Toutefois, malgré cet arsenal incroyable, 120 battements pêche dans sa longueur. La première partie introductive qui se situe dans les locaux d’Act-up s’éternise. On s’ennuie assez vite au jeu du « on vous rappelle ce qu’est le sida pour que vous compreniez ». Les séquences répétées des altercations avec les industriels pharmaceutiques ne semblent être là que pour renforcer l’idée que « les labos c’est vraiment des méchants » et une seule rencontre aurait suffit.
Idem pour la deuxième partie du film qui se concentre sur la relation entre Nathan et Sean : il y a trop de séquences inutilement morbides sur la maladie qui dévore Sean, et l’histoire est parfois explicitée plus que de mesure (exemple lorsque Sean explique qu’il a peur, c’était déjà montré de manière évidente). L’enjeu du réalisateur de montrer que la vie d’un malade est ponctuée de répétitions casse l’harmonie du film et lui donne presque un aspect vide, ce qu’il n’est pas du tout.
Stigmatisation et désinformation
Un autre gros problème du film est la non prise de risque. C’est pour moi une grosse déception. Si Campillo n’a pas froid aux yeux pour les scènes de sexe, il se montre plus sage dans la représentation des malades : les toxicos, prostituées et prisonniers ne sont pas représentés (et les enjeux qui leurs sont propres encore moins), et Adèle Haenel semble être surtout là pour la caution lesbienne (bien qu’elle interprète son rôle avec brio).
Le film apporte même un message stigmatisant et dangereux : les gays, qui ne veulent faire que la fête et baiser, sont les seuls touchés par l’épidémie.
On pardonnera en se souvenant qu’Act-up est l’initiative d’une communauté homosexuelle et que le réalisateur raconte sa propre histoire.
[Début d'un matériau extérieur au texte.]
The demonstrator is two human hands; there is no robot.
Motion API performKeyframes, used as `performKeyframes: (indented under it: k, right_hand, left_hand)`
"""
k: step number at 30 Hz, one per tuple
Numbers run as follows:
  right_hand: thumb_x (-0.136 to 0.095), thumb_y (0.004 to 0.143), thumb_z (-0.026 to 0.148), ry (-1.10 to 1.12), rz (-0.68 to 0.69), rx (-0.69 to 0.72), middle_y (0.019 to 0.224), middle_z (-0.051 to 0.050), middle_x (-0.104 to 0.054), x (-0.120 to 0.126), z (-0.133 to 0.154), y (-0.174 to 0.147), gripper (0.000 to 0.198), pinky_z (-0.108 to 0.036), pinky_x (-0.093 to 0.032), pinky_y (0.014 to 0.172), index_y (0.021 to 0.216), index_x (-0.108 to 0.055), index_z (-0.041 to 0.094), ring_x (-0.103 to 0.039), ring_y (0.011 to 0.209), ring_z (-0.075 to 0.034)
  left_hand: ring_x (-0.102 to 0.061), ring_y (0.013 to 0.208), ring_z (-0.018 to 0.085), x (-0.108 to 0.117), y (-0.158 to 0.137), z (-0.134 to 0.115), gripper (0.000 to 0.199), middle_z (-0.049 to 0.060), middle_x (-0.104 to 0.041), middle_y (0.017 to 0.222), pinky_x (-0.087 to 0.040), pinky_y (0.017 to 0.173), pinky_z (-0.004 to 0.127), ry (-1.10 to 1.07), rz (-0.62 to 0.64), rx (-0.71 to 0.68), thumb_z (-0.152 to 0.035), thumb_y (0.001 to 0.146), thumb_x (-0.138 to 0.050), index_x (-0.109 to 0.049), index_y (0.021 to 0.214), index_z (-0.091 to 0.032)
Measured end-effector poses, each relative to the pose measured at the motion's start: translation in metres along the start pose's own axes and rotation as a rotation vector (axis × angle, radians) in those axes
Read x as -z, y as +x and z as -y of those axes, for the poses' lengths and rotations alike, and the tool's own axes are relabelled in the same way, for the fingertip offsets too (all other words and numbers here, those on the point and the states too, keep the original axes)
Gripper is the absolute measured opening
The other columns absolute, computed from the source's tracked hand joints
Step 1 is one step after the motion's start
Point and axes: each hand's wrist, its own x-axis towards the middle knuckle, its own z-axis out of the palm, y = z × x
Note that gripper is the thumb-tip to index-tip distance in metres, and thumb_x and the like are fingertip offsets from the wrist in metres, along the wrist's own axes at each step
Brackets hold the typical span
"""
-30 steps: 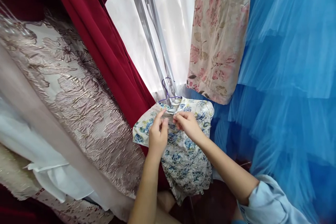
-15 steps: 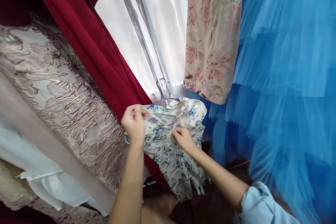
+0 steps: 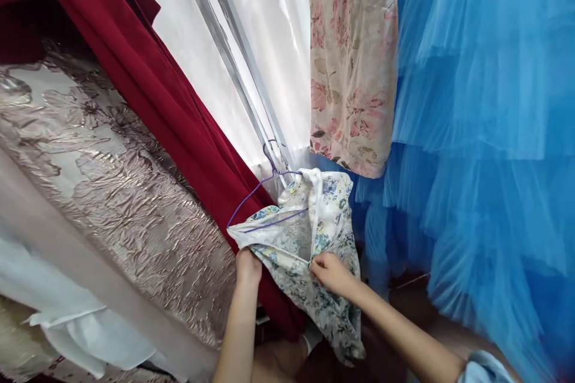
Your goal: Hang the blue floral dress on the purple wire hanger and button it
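Note:
A white blouse with a blue and yellow floral print (image 3: 332, 215) hangs tilted on a thin purple wire hanger (image 3: 251, 194). Its neckline gapes, and the hanger's lower bar shows across the opening. My left hand (image 3: 248, 266) is closed on the fabric below the left shoulder, where the hanger's end pokes toward the sleeve edge. With pinched fingers, my right hand (image 3: 330, 274) grips the front edge at the bottom of the neckline. The blouse's lower part drapes down between my forearms.
Metal poles (image 3: 233, 54) stand before a white curtain (image 3: 278, 24). A dark red garment (image 3: 148, 102) and a metallic floral brocade (image 3: 130, 197) hang at left. To the right are a pink-flowered beige garment (image 3: 353, 84) and a blue tulle dress (image 3: 476, 119).
Both hands have moved down, the left one from the upper shoulder area. The hanger's left arm is now exposed, and the neckline has spread wider. The view has shifted slightly.

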Motion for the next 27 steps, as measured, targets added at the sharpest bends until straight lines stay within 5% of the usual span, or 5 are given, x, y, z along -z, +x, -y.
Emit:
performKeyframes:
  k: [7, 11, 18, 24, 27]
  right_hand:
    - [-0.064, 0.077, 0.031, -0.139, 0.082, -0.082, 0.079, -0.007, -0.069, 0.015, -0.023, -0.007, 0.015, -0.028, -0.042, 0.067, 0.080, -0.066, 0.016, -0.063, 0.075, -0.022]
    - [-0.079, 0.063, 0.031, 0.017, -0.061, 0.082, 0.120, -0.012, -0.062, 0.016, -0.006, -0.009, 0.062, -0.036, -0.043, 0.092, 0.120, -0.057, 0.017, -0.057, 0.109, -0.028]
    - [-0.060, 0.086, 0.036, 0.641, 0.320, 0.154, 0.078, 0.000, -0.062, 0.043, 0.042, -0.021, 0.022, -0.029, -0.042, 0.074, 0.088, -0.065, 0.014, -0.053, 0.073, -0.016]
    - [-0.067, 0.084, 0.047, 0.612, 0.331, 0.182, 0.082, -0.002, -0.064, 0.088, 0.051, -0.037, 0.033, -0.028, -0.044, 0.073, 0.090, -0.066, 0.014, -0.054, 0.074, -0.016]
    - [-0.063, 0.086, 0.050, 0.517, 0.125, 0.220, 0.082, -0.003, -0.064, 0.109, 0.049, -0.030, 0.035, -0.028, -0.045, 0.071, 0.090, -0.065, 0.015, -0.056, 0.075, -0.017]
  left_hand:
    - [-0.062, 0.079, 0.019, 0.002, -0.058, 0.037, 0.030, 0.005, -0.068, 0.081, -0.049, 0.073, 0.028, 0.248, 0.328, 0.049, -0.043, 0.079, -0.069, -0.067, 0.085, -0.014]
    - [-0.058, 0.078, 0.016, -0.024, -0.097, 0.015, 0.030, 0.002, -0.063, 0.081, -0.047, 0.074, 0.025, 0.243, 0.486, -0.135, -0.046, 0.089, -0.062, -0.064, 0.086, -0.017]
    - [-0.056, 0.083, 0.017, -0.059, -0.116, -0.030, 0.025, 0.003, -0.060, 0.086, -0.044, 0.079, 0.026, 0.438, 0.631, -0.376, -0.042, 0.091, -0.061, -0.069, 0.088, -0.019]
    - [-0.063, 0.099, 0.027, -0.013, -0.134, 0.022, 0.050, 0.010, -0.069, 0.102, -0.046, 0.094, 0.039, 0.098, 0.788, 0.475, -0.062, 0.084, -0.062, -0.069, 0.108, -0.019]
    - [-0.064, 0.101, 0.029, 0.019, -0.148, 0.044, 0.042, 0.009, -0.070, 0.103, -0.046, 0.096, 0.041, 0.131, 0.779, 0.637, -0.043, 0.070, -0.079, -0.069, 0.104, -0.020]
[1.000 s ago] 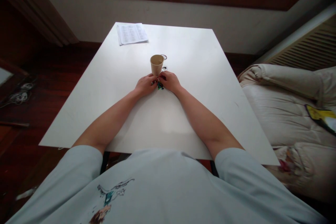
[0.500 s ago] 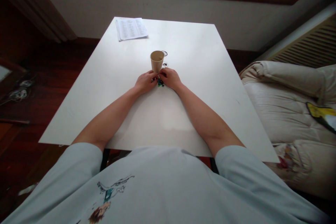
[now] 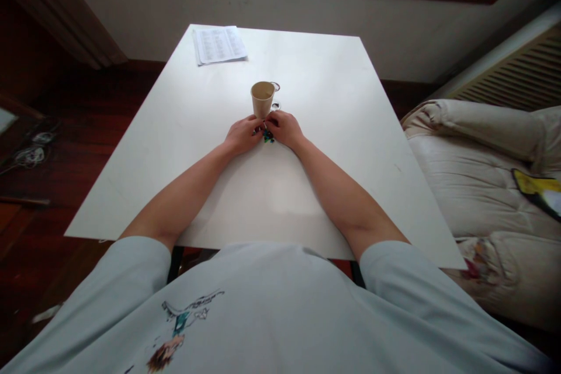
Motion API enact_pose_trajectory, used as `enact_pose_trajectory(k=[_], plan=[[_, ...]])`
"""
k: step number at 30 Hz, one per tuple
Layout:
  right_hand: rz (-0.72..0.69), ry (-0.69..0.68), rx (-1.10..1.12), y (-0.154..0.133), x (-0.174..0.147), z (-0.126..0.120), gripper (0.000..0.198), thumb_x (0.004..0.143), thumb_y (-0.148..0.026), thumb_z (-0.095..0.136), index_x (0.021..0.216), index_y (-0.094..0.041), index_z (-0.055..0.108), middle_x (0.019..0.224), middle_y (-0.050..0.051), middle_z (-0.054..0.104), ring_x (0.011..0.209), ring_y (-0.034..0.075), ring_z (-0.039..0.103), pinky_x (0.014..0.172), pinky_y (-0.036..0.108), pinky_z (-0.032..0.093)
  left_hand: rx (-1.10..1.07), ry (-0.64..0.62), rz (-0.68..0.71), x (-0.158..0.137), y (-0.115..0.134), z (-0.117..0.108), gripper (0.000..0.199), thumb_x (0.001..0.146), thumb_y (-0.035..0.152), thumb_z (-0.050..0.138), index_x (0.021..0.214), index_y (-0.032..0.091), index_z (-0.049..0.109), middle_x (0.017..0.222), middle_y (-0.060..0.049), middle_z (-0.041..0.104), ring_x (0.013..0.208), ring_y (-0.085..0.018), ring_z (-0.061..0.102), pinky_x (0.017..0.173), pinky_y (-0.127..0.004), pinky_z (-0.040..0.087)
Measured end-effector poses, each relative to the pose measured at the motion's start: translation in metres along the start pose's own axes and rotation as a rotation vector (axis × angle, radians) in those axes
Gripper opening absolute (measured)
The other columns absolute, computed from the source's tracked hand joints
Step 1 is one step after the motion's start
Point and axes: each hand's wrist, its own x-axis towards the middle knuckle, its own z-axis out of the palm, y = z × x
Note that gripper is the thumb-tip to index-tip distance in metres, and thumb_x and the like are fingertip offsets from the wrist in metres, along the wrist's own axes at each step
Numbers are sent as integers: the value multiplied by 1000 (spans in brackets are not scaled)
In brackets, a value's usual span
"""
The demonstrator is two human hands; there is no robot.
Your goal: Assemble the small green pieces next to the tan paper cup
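A tan paper cup [image 3: 262, 102] stands upright on the white table [image 3: 280, 198], just beyond my hands. My left hand [image 3: 243, 134] and my right hand [image 3: 284, 128] meet at its near side with fingertips bent together. Whatever they pinch is too small and hidden to name. Directly below the fingertips lies a small cluster of dark, green and blue pieces [image 3: 268, 137], partly covered by the fingers. To the right of the cup are a small whitish round item [image 3: 276, 106] and a thin dark loop [image 3: 276, 86], partly behind the rim.
Stacked printed sheets [image 3: 220, 45] lie at the table's far left corner. A cream padded sofa [image 3: 477, 175] stands along the right side, with a yellow and black item [image 3: 537, 187] on it. Cables [image 3: 33, 155] lie on the floor at left.
Both hands stay together at the cup's near side, with only slight finger movement. The whole view has shifted slightly.
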Motion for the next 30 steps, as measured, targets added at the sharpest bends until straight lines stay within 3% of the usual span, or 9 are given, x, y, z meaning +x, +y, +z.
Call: enact_pose_trajectory(k=[30], plan=[[-18,-10,-22,4,0,2,18,102,-24,65,105,-22,83,103,7,78,92,22,66,83,31,45,42,9,24,2,-7,6,27,104,31,63,119,29,85,125,-8,79,103,-25,76,90,-36,57]])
J’ai toutefois une pensée envers tous ces groupes (et biens d’autres, les migrants, SDF…) pour qui le sida est un problème encore très actuel et pourtant non abordé.
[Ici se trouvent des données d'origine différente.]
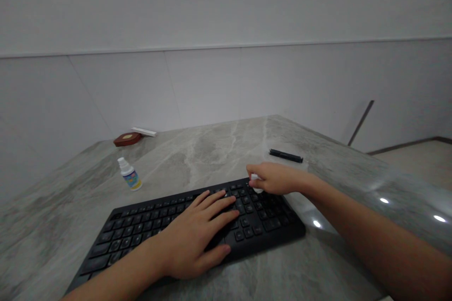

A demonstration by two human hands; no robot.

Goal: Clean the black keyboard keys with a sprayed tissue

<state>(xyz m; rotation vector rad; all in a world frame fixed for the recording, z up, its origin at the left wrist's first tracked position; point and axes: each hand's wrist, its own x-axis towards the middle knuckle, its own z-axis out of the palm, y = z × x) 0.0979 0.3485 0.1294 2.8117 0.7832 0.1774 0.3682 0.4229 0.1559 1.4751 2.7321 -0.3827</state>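
Note:
A black keyboard (141, 228) lies across the grey marble table (219, 150), slanting from lower left to upper right. My left hand (197, 235) rests flat on the middle keys with its fingers spread and holds nothing. My right hand (273, 178) is over the keyboard's far right corner, its fingers closed on a small white thing (254, 179) pressed against the keys there. What the white thing is I cannot tell; most of it is hidden by the fingers.
A small white bottle (129, 175) with a coloured label stands left of the keyboard. A black pen (286, 155) lies beyond my right hand. A reddish-brown box (127, 139) and a white strip (144, 131) sit at the far edge by the wall.

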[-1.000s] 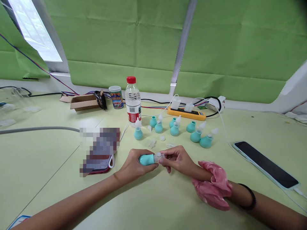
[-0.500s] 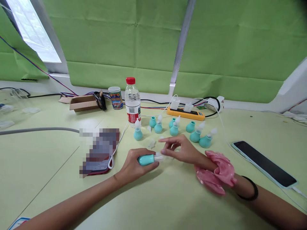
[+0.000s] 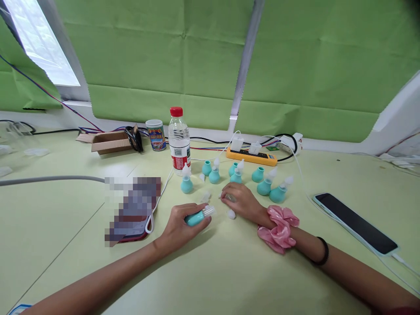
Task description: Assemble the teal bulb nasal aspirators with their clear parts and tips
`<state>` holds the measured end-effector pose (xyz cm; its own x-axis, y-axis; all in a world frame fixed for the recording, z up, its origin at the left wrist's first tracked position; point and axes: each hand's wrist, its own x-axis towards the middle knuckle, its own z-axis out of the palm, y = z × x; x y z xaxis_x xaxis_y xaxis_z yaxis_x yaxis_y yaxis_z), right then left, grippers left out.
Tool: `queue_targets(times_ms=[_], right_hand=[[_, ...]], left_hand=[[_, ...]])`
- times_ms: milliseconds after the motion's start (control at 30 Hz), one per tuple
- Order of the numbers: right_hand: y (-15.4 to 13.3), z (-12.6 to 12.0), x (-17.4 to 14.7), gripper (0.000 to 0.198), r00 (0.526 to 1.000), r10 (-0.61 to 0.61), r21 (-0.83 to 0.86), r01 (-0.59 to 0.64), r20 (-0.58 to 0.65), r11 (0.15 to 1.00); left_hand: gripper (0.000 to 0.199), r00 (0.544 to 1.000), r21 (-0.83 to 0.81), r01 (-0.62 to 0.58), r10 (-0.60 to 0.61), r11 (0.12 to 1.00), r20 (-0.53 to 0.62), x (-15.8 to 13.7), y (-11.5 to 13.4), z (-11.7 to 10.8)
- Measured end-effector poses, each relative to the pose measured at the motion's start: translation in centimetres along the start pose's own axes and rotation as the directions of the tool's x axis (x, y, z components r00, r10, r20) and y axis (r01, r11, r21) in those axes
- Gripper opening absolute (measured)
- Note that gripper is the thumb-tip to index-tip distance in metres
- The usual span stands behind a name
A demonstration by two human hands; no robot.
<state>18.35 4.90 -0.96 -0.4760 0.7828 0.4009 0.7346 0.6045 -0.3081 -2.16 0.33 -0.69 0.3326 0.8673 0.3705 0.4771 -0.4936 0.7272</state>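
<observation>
My left hand (image 3: 185, 223) is wrapped round a teal squeeze bulb (image 3: 194, 218), like a nasal aspirator, lying on its side with a clear tube (image 3: 208, 211) pointing right. Further right, my right hand (image 3: 243, 199) is closed low over the table, its fingertips round a small clear plastic piece (image 3: 230, 197) that they partly hide. Just below those fingers lies a white translucent tip (image 3: 231, 214). More clear pieces (image 3: 206, 197) rest between the hands. Behind them stand several teal bulbs, some with a translucent nozzle, like the one at left (image 3: 187, 183), others bare (image 3: 257, 174).
A red-capped water bottle (image 3: 179, 142), a can (image 3: 156, 135) and an open cardboard box (image 3: 111, 143) stand at the back. A yellow power strip (image 3: 252, 156) with cables lies behind the bulbs. Phones lie at left (image 3: 134, 214) and right (image 3: 356, 223).
My right hand has left the tube end of the held bulb and come down on the table beyond it, fingers closing. The held bulb now tilts slightly upward to the right.
</observation>
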Motion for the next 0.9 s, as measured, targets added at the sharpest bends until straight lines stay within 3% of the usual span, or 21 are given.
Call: queue_targets(times_ms=[100,167,333,433,567,700,800,900], right_hand=[[-0.8,-1.1,-0.1,0.001,0.992,0.023,0.211,0.003,-0.121,0.978],[-1.9,-1.9,-0.2,0.014,0.988,0.083,0.407,-0.024,-0.129,0.913],[-4.3,-2.4,-0.4,0.019,0.987,0.122,0.764,-0.161,0.108,0.625],[-4.5,-2.1,-0.5,0.02,0.976,0.144,0.815,-0.218,0.166,0.537],[-4.2,-2.5,-0.4,0.024,0.946,0.162,0.777,-0.322,0.28,0.541],[-4.2,-2.9,-0.4,0.026,0.93,0.162,0.727,-0.359,0.329,0.586],[-4.5,-2.4,-0.5,0.027,0.932,0.241,0.763,-0.361,0.271,0.536],[-4.5,-1.8,-0.5,0.031,0.913,0.272,0.792,-0.402,0.305,0.459]], left_hand=[[0.025,0.996,-0.065,0.085,-0.084,0.994,0.024,0.1,0.0,0.0],[0.027,0.985,-0.13,0.168,-0.162,0.977,0.056,0.1,0.0,0.0],[0.034,0.958,-0.316,0.285,-0.254,0.905,0.137,0.2,0.5,-0.3],[0.032,0.96,-0.407,0.279,-0.235,0.87,0.155,0.2,0.8,-0.5],[0.031,0.955,-0.436,0.289,-0.226,0.852,0.193,0.2,1.0,-0.7],[0.029,0.97,-0.339,0.241,-0.211,0.909,0.124,0.1,1.0,-0.7],[0.029,0.983,-0.256,0.182,-0.172,0.949,0.063,0.0,0.8,-0.6],[0.028,0.994,-0.167,0.105,-0.102,0.98,0.026,-0.1,0.6,-0.3]])
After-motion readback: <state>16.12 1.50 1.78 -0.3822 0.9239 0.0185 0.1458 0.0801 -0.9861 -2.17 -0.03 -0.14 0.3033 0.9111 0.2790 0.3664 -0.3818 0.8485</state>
A noter que le vocabulaire médical très technique utilisé dans les scènes de dialogues empêche la pleine compréhension des enjeux la maladie, mais cela nous fait transparaitre l’idée que nous sommes encore aujourd’hui face à une maladie qui nous reste opaque et complexe.
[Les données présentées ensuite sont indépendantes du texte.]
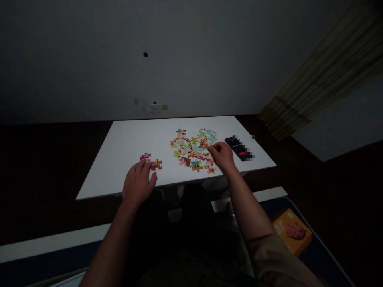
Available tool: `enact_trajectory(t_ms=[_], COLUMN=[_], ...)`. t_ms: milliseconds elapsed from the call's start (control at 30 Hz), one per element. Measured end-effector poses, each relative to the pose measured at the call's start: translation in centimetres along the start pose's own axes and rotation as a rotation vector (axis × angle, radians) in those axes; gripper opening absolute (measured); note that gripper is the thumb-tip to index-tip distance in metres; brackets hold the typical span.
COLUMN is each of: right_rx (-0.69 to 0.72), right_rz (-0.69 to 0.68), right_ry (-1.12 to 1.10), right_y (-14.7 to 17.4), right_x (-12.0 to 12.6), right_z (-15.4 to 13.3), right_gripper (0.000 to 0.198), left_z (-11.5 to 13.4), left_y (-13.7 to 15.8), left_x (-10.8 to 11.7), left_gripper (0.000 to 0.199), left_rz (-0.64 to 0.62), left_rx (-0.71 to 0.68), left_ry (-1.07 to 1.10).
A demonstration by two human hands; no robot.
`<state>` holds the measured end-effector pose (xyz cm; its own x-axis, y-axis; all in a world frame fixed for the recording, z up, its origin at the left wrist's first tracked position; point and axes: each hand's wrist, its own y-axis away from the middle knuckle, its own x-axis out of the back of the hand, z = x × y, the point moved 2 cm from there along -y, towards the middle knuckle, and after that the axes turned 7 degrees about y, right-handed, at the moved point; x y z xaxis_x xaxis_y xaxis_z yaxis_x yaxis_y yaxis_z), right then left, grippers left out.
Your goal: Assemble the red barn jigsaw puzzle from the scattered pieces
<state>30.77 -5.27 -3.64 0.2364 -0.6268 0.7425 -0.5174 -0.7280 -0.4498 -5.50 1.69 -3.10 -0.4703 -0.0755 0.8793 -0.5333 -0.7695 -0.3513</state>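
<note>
My left hand (138, 181) lies palm down near the table's front edge, fingers stretched out over a few joined jigsaw puzzle pieces (156, 164). Its fingers partly cover them, and a red piece with a white pattern (145, 156) shows just beyond the fingertips. A loose heap of colourful puzzle pieces (185, 147) spreads over the middle of the white table (119, 139). At the heap's right side, my right hand (222, 154) has thumb and fingers pinched together on a puzzle piece (208, 148), mostly hidden by the fingertips.
Right of the heap lies a black phone (235, 146) with a lit screen showing digits. An orange box (291, 231) rests on a dark blue surface at lower right. Behind the table is a wall with sockets (158, 107); a curtain (299, 95) hangs at right.
</note>
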Motion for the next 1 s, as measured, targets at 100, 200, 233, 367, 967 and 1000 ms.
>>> enact_trajectory(t_ms=[100,200,233,367,967,1000], right_rx=[0.080,0.161,0.174,0.168,0.205,0.214], right_rz=[-0.018,-0.075,-0.097,-0.149,-0.268,-0.273], right_ry=[0.075,0.140,0.156,0.167,-0.019,-0.041], right_y=[1.4,3.1,3.5,4.0,2.9,2.9], right_x=[0.5,0.9,0.9,0.6,1.3,1.3], right_z=[-0.2,-0.2,-0.1,0.4,-0.2,-0.4], right_gripper=[0.018,0.022,0.026,0.031,0.028,0.025], left_z=[0.1,0.1,0.1,0.1,0.1,0.2], left_y=[0.0,-0.1,-0.1,-0.1,0.1,0.1], left_x=[0.0,-0.1,-0.1,-0.2,0.1,0.1], left_gripper=[0.046,0.047,0.047,0.045,0.046,0.046], left_rz=[0.005,-0.001,-0.004,-0.016,-0.007,-0.004], left_rx=[0.010,0.022,0.025,0.025,0.000,0.003], left_ry=[-0.004,-0.004,-0.005,0.005,-0.034,-0.036])
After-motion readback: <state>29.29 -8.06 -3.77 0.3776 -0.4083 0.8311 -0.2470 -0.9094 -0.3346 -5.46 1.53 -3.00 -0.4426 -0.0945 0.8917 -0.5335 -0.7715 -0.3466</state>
Si 120 battements par minute est à mon sens un film magnifique, il ne contribue pas réellement à nous sensibiliser et nous avertir des risques, sinon à nous informer sur les étapes de la maladie. Une piqure de rappel sur le sida est évidemment bienvenue dans un contexte où les campagnes anti-sida sont de moins en moins prises au sérieux tandis que que le nombre d’atteints augmente encore; mais, et cela vaut pour chaque film, apprendre quelque chose ne nous fais pas forcément agir autrement. Un beau film social n’est pas forcément vecteur d’un progrès social, même si 120 battements s’inscrit dans la volonté ambiante (après La vie d’Adele) de parler des communautés en marge. Cela amène a espérer un avenir prometteur pour le genre.